Mi parienta se había largado a celebrar no sé qué ritos mistéricos en honor de Mater Matuta. Nadie me ladraría si abandonaba el mostrador y me solazaba con los amigotes. Ferdinandus Barbatus atendería la barra. Era abstemio: no vaciaría las ánforas. Pectus Plumbeum y Guillermus servirían las mesas con la honradez esperada de dos truhanes como ellos.
Penetramos por el portón más cercano a mi taberna. Ceronensis me informaba de que había un sector masculino, por el que entrábamos, y otro femenino. La primera sala era el apodyterium, en el que debíamos desvestirnos, dejar nuestras prendas en unas lejas y ponernos unas sandalias de madera para soportar el calor de los suelos, que estaban caldeados por los hornos del caldarium.

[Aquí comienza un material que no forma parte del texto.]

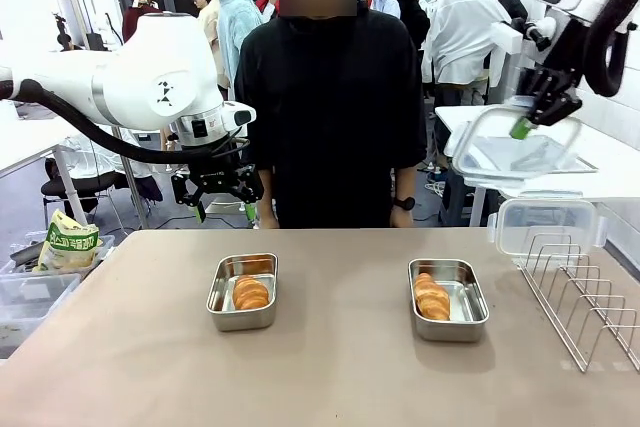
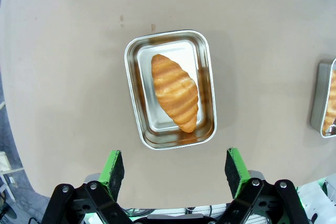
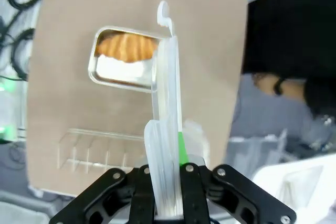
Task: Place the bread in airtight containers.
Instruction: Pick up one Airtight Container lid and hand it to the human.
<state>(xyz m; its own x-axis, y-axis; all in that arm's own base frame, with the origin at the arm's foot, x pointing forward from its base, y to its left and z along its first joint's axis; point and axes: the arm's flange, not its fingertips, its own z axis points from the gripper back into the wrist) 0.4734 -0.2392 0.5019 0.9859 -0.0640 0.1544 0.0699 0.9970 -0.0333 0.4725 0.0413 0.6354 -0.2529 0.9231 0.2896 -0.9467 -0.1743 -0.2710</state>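
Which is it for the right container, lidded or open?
Open: the bread lies uncovered in the right container, while the right claw holds a clear lid aloft.

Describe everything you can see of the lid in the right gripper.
The lid is clear plastic, rectangular with rounded corners, a raised rim and a curled tab at one end. The right gripper, shut, pinches its rim and holds it tilted in the air, high above the right side of the table. The right wrist view shows it edge-on. Nothing else touches it.
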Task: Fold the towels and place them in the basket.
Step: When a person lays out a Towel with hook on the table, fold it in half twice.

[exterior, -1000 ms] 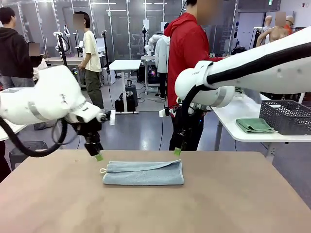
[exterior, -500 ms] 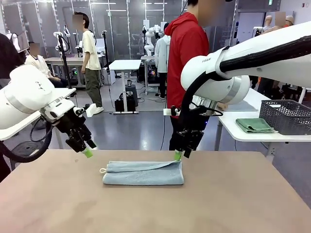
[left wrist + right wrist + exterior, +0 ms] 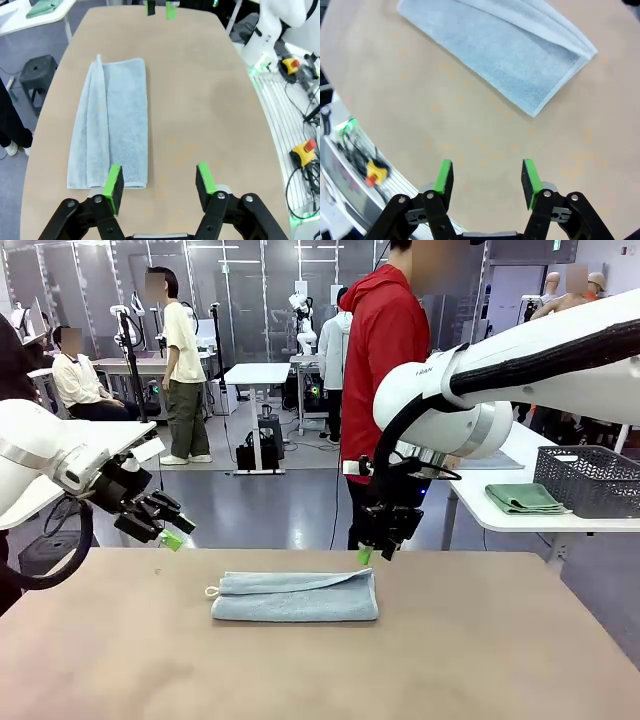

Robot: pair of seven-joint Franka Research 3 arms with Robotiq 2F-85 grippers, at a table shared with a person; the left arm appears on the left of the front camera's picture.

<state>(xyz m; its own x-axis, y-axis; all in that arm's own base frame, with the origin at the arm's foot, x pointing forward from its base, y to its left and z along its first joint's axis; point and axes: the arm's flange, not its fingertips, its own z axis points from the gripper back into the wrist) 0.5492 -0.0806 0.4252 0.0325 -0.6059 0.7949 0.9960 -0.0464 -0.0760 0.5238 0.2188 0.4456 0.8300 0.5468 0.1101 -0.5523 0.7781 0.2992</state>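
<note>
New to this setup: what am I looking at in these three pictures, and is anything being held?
Two white robot arms work at a brown table. The wide picture comes from a fixed camera between them, facing a person in red across the table. The other two come from cameras on each wrist, looking past that arm's green-padded fingers. A folded grey-blue towel lies on the table. The left gripper and right gripper both stand open, holding nothing. On a white side table sit a dark mesh basket and, beside it, a folded green towel.
</note>
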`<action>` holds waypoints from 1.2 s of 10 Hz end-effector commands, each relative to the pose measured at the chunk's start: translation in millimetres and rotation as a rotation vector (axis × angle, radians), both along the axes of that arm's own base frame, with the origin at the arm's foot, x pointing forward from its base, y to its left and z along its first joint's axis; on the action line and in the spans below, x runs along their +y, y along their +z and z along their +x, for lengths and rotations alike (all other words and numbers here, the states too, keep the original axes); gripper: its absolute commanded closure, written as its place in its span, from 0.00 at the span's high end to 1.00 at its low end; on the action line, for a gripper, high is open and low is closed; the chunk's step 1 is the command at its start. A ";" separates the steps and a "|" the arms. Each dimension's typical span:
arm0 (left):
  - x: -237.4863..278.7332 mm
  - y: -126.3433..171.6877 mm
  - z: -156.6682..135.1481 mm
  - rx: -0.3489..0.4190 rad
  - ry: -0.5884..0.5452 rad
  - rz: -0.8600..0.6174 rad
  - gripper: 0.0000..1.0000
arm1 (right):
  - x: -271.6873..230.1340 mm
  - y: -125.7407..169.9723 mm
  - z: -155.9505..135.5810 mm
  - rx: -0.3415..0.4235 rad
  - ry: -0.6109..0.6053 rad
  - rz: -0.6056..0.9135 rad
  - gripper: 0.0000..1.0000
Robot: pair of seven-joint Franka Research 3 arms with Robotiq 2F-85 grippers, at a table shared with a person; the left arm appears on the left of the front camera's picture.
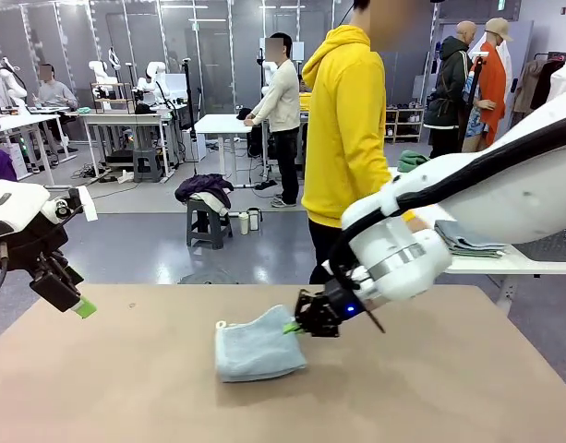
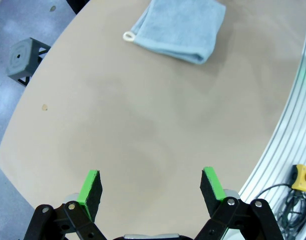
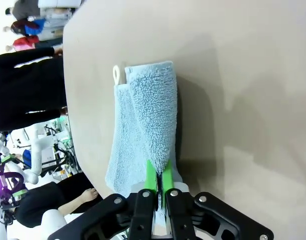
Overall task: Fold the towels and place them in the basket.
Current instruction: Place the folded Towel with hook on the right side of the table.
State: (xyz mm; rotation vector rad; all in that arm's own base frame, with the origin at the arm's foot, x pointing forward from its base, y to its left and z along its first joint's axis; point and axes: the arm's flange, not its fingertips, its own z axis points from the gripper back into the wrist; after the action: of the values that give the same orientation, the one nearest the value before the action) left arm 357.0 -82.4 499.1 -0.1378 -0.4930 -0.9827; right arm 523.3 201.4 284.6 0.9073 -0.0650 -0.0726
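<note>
A pale grey-blue towel (image 1: 259, 345) lies folded on the brown table (image 1: 126, 388), its white tag (image 1: 222, 325) at the far left corner. My right gripper (image 1: 299, 325) is shut on the towel's right edge, lifting the top layer a little. In the right wrist view the green fingertips (image 3: 152, 176) pinch the terry fold of the towel (image 3: 153, 115). My left gripper (image 1: 75, 303) hangs open above the table's left edge, apart from the towel. The left wrist view has that gripper (image 2: 151, 187) with nothing between its pads and the towel (image 2: 180, 27) far ahead. The basket is out of view.
A person in a yellow hoodie (image 1: 345, 129) stands at the table's far side. Folded cloths (image 1: 467, 242) lie on a side table at the right. A metal rail and a yellow box with a red button (image 2: 302, 176) run along the near edge.
</note>
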 end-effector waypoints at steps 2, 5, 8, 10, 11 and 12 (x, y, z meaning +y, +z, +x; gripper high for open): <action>-2.1 -1.2 -0.9 -0.001 0.019 0.009 1.00 | -100.5 1.9 -8.5 -0.085 -0.069 -0.014 0.05; -2.1 -1.2 -0.9 -0.001 0.019 0.009 1.00 | -196.9 -12.8 -16.8 -0.106 -0.184 -0.044 0.05; -2.1 -1.2 -0.9 -0.001 0.019 0.009 1.00 | -259.4 1.1 -15.3 -0.133 -0.119 -0.146 0.05; -2.1 -1.2 -0.9 -0.001 0.019 0.009 1.00 | -293.4 20.0 -9.4 -0.118 -0.136 -0.259 0.05; -2.1 -1.2 -0.9 -0.001 0.019 0.009 1.00 | -304.2 24.9 -5.9 -0.101 -0.152 -0.294 0.05; -2.1 -1.2 -0.9 -0.001 0.019 0.009 1.00 | -311.3 26.8 -4.1 -0.069 -0.147 -0.354 0.05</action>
State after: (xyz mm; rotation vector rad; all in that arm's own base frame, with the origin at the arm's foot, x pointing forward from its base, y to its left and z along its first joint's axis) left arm 357.0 -82.4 499.1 -0.1386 -0.4931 -0.9827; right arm 514.2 -109.6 304.8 0.6024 -0.2417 -0.1291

Salimos a la palaestra. Dos docenas de tiparracos, todos en porreticas, hacían ejercicios atléticos. Entre los gimnastas estaba Paulus Costa, un adicto a la vida sana. Me eché a sudar ante la idea de que me pusiera a hacer abominables. Hice mutis por el foro y seguí a Cerasus hacia el tepidarium o sala templada.
Una bocanada de vapor nos cegó. Ya sea por esto o porque mi colega quiso hacerme una jugarreta, nos equivocamos de sala. Entramos en los baños femeninos. Cuando se disipó el vapor, ante nosotros se materializaron una decena de mujeres desnudas. Entre ellas, dioses del Averno, mi mujer y mi suegra.
Pareció la fin del mundo: graznaban enfurecidas, me arrojaron taburetes, ungüentarios. Mi suegra arrancó una viga del techo y empezó a golpearme con ella hasta dejarme como me veis.
Dice el veterinario que milagrosamente no me rompieron nada, aparte de tres muelas, repuestas de inmediato con estas de burro que tan bien me quedan.